Меня словно приколачивают к позорному столбу и освежёвывают на потеху толпе. Ира стоит на коленях, но опозоренной и грязной чувствую себя я. Это ведь я просила Адама не встречаться с ней, кричала ему, чтобы брал любую женщину, только не мою сестру. Но он все равно продолжил их отношения. Что изменилось после рождения Доминика?
— Я всегда его любила, - продолжает исповедоваться Ира. – Помнишь, на твоем выпускном? Ты сказала, что он похож на клоуна, а я просто не могла оторвать от него глаз. Это мой мужчина, понимаешь? И всегда был моим, поэтому он снова и снова будет ко мне возвращаться – Адам знает, что только я люблю его таким, как есть, не за деньги и власть. Он бросит меня, если ты скажешь, но ему будет плохо.
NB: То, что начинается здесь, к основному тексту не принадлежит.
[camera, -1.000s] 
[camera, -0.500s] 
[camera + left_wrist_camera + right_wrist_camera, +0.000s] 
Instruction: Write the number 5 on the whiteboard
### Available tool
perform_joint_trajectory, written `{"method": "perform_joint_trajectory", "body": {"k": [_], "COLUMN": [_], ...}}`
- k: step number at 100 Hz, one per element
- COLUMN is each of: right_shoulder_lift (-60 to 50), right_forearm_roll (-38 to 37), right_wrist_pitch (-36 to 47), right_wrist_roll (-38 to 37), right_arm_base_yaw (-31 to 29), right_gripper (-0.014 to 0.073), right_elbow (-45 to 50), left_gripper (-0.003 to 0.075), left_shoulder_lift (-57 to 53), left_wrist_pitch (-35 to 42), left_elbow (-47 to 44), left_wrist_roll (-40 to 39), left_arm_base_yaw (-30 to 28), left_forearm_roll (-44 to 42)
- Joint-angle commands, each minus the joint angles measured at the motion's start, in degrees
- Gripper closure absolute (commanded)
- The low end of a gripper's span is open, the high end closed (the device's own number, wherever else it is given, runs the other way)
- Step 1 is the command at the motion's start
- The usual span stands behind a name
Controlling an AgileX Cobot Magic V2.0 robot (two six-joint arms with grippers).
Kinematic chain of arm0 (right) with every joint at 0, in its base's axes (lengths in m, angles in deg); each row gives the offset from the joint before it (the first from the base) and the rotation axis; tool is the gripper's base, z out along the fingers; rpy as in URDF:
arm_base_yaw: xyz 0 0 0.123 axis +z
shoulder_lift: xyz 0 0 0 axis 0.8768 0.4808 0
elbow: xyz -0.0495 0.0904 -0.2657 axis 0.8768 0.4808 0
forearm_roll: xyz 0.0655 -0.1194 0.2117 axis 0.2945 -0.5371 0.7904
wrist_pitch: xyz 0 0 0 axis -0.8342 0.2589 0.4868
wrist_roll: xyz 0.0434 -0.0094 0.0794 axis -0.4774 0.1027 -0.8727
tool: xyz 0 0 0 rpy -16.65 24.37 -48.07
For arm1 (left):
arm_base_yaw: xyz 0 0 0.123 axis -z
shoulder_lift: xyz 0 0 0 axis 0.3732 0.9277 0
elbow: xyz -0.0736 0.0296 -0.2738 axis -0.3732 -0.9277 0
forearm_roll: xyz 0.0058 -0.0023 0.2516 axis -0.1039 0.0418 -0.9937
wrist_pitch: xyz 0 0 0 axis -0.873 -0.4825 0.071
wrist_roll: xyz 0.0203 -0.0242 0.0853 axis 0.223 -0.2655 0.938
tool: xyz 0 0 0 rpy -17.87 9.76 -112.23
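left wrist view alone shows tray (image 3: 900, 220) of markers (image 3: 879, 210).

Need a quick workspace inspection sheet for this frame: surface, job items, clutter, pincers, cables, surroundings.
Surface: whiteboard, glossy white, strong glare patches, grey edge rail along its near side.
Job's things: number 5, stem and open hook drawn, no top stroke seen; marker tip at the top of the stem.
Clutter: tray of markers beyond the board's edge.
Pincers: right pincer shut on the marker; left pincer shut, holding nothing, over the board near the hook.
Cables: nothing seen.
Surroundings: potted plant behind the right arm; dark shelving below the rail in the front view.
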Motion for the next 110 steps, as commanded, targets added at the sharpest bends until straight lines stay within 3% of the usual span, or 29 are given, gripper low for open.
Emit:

Ты это понимаешь?! Ему все равно плохо с тобой, потому что ты смотришь на него… - Ира сглатывает, подавляет злость, но я все равно хорошо слышу агрессивные нотки. – Знаешь, каково ему? Возвращаться домой и видеть отвращение на твоем лице? Даже в собственном доме не знать покоя. Знаешь, каково жить рядом с человеком, на чьем лице есть только тошнота?
Кажется, я знаю, потому что и он смотрит на меня, как на пустое место. Иногда с брезгливостью, иногда с подчеркнутым безразличием. Тот вечер, когда он был нужен мне, но не подарил даже капли внимания в ответ. Я никогда не забуду тот взгляд, и если Адам видит то же самое на моем лице, то Ира, как всегда, чертовски права.
— Я не просила Адама что-то менять ради меня и Доминика. – Этот холодный колючий голос – это не я. Просто женщина, которая иногда выходит на первый план, что прикрыть собой испуганную меня. – Что ты хочешь? Чтобы я за руку уложила его в твою постель?
— Просто не трогай его, не проси… бросить меня.
— Думаешь, мужчина в тридцать шесть лет не в состоянии сам решить, с кем и как ему проводить время?
— Я нужна ему, потому что только я люблю его по-настоящему. А ты… Ты ничего не знаешь о любви. И никогда не сможешь увидеть его так, как вижу его я. Ты ведь знаешь, Полина, ведь знаешь же!
Мне хочется зло рассмеяться ей в лицо, а потом сесть рядом, обнять и заплакать навзрыд. Мы ведь сестры – несмотря ни на что, несмотря на прошлое, которое изредка громко ломится в мою душу, мы дети одной матери.
Но в одном она не права: кое-что о любви я все-таки знаю.
Ничто и никто не запретит мне любить моего сына. А у Иры… У нее нет даже этого.